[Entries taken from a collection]
========
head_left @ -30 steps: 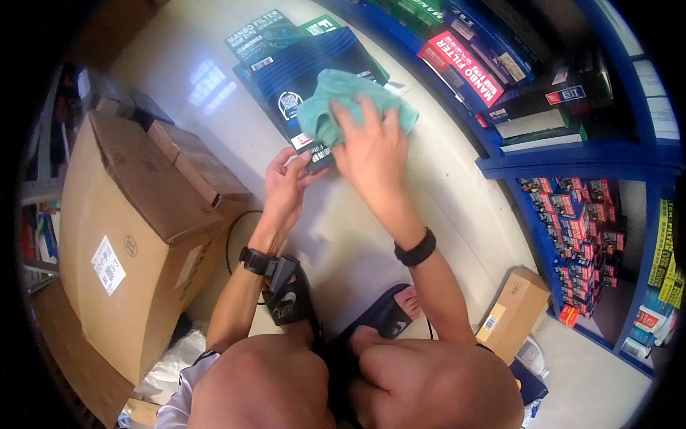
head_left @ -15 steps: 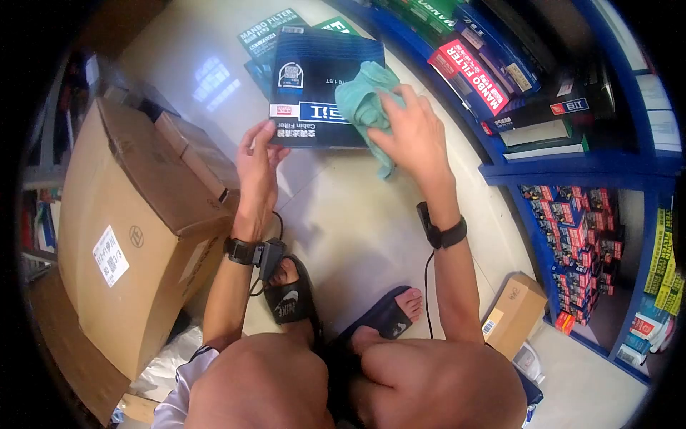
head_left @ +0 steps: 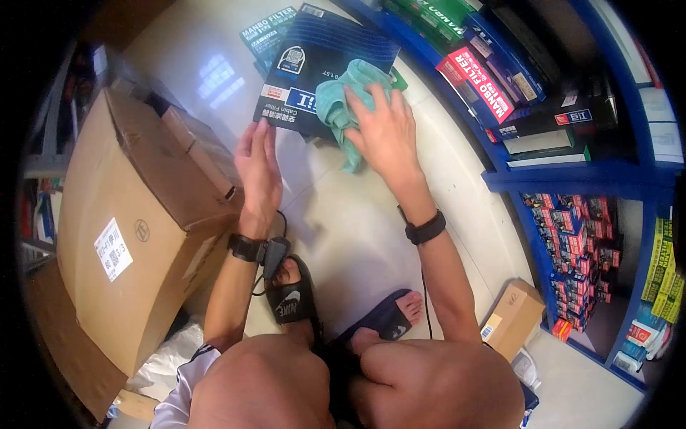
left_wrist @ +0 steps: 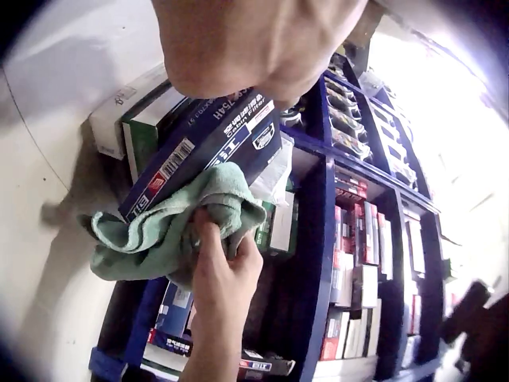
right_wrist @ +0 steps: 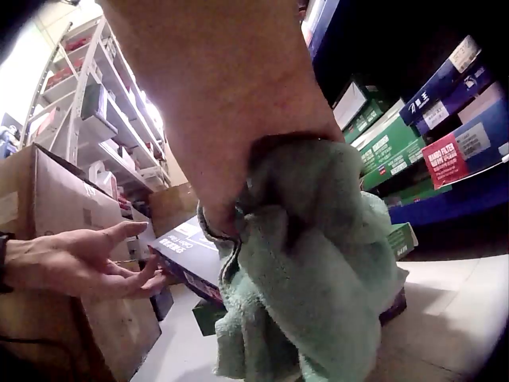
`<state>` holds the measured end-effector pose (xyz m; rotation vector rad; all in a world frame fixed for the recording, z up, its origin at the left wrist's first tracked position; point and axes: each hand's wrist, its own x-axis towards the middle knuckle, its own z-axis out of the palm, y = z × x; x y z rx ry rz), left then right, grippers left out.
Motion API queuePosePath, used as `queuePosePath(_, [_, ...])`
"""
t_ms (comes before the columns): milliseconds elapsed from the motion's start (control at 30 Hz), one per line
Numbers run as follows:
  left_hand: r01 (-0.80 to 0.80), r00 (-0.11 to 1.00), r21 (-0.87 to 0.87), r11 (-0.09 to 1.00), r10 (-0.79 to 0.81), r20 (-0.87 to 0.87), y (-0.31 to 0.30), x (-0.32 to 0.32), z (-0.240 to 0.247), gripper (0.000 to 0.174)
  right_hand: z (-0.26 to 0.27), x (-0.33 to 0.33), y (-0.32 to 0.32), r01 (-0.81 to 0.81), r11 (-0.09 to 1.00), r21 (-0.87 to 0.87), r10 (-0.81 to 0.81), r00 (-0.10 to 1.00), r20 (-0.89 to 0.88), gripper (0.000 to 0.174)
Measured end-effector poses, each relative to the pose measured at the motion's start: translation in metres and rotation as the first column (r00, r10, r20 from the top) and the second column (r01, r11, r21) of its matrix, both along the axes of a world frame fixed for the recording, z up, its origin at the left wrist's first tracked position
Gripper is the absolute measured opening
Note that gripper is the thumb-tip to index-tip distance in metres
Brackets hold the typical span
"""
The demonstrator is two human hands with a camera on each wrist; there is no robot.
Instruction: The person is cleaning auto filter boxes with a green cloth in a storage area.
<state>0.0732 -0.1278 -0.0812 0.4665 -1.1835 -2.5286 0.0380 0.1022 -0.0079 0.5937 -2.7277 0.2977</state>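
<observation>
A dark blue cabin filter box lies tilted over other boxes on the floor in the head view. My right hand grips a bunched green cloth against the box's near right part, covering some of its lettering. At the near left corner, my left hand touches the box with its fingertips. The right wrist view shows that left hand with thumb and fingers stretched out, fingers at the corner's underside. Much of the right hand is hidden there behind the cloth.
A teal filter box lies beyond the blue one. Blue shelving with filter boxes stands on the right. A large cardboard carton is on the left, a small carton by the right forearm. Sandalled feet are below the hands.
The box has swung round, straightened, then tilted again with its near edge slanting down to the right. The cloth moved right across it, then back left. My left hand shifted left along the edge.
</observation>
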Motion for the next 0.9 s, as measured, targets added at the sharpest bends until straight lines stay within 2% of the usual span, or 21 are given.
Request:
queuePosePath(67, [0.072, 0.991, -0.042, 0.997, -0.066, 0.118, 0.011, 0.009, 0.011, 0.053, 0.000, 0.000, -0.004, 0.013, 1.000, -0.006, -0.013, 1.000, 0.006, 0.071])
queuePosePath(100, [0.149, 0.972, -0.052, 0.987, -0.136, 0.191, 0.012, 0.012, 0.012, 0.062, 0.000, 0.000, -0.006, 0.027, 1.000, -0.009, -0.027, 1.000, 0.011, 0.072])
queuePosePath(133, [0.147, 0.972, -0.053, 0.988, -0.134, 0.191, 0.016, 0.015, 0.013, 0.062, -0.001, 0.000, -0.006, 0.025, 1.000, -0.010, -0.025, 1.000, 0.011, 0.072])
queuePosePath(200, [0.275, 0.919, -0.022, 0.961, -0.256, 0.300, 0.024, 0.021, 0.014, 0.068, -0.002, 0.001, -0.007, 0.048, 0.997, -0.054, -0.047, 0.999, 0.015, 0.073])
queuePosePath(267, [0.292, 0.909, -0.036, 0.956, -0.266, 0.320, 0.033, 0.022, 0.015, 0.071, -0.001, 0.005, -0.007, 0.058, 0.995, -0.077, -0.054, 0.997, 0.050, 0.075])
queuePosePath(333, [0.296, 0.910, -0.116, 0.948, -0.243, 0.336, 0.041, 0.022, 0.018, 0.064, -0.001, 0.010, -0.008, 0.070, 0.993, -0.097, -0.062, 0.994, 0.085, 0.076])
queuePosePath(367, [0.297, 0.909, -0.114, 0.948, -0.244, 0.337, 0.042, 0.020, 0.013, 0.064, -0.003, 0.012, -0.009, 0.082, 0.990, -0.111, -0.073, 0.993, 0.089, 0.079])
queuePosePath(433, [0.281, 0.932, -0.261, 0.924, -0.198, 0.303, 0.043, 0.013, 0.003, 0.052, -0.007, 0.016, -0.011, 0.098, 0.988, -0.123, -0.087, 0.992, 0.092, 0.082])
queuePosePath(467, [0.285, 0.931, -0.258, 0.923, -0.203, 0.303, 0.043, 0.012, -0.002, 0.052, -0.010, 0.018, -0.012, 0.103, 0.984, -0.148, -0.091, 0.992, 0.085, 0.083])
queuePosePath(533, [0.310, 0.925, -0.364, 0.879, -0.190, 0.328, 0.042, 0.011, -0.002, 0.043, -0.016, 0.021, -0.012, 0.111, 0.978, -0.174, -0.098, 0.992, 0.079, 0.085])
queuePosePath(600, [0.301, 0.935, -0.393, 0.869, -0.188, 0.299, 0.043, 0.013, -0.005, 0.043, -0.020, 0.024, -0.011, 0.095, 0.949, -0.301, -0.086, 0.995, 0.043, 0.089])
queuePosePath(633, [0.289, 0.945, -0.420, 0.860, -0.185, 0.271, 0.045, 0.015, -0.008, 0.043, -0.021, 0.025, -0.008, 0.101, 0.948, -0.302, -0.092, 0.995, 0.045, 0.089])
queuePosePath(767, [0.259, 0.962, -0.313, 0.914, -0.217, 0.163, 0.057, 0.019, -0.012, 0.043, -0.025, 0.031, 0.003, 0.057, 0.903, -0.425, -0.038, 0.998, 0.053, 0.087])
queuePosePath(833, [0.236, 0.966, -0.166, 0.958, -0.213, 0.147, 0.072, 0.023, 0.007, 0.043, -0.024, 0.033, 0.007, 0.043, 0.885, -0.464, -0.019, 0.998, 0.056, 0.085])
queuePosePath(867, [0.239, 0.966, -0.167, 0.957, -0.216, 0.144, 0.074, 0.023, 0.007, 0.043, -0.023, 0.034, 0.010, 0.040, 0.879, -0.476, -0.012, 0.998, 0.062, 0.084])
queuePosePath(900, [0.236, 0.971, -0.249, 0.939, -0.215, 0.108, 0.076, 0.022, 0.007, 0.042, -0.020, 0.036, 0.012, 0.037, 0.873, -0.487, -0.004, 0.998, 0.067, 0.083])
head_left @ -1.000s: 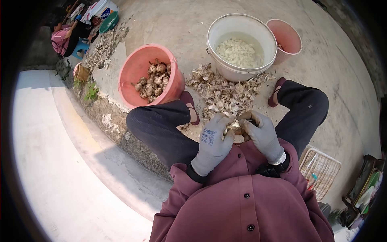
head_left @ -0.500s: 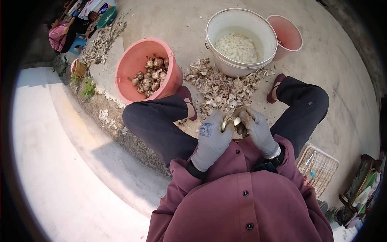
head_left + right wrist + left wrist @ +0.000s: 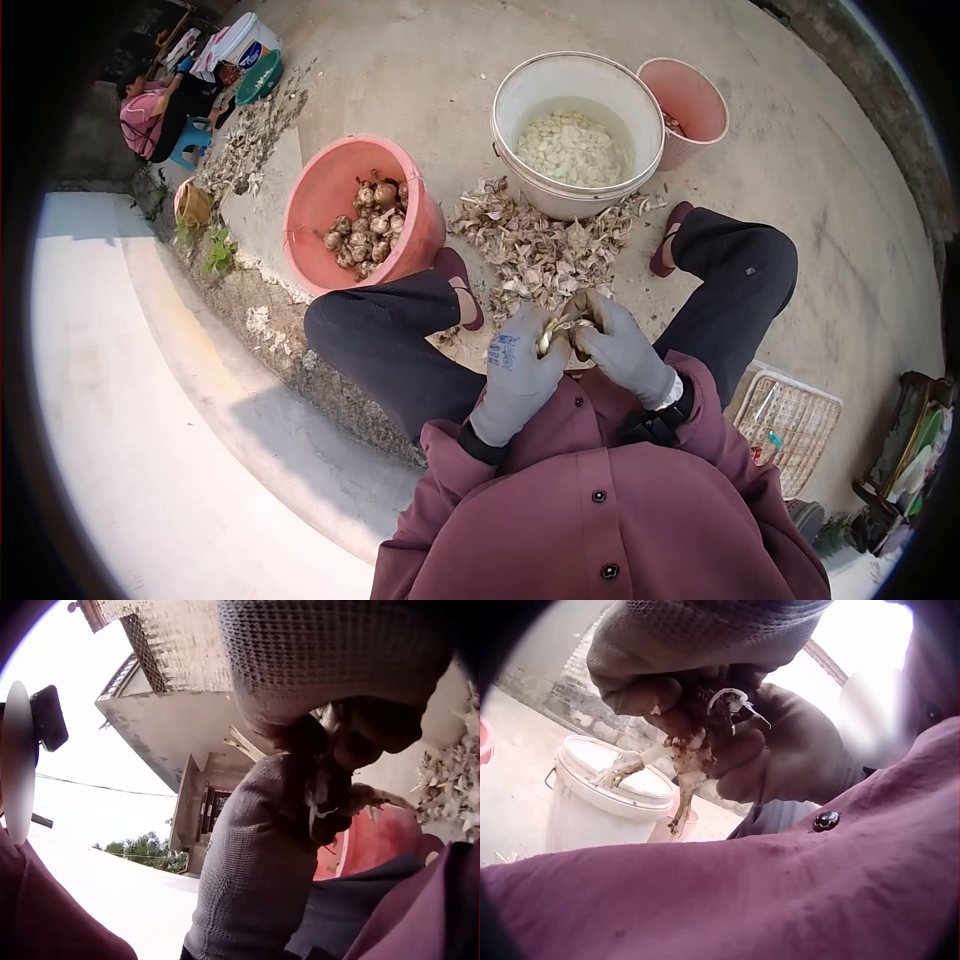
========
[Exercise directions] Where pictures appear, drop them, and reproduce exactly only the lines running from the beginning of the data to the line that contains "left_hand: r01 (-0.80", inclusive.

[Exercise result]
head_left @ -30 steps: 
head_left @ -15 steps: 
head_left @ +0 steps: 
left_wrist @ +0 steps: 
right_wrist @ +0 steps: 
`<state>` holds the measured end-effector pose (xyz m; rotation vector rad; all in a world frame fixed for the recording, z up, its origin at the left wrist's first tracked position; point and axes: each hand's wrist, its own x-axis towards the middle knuckle, its own z-axis out of the palm, y = z × x; x y z rx ry rz), left then right, grippers left out.
Motion API queuePosePath, used as `queuePosePath(_, [_, ...])`
"""
t_ms (comes before the columns): milliseconds elapsed from the motion's start (control at 30 Hz), one per line
Numbers run as follows:
  left_hand: r01 (-0.80 to 0.80), r00 (-0.11 to 1.00), r21 (-0.87 to 0.87), r11 (-0.09 to 1.00), r10 (-0.79 to 0.81), r20 (-0.87 to 0.87), y (-0.31 to 0.30), x (-0.32 to 0.32), z (-0.240 to 0.247), gripper (0.000 to 0.174)

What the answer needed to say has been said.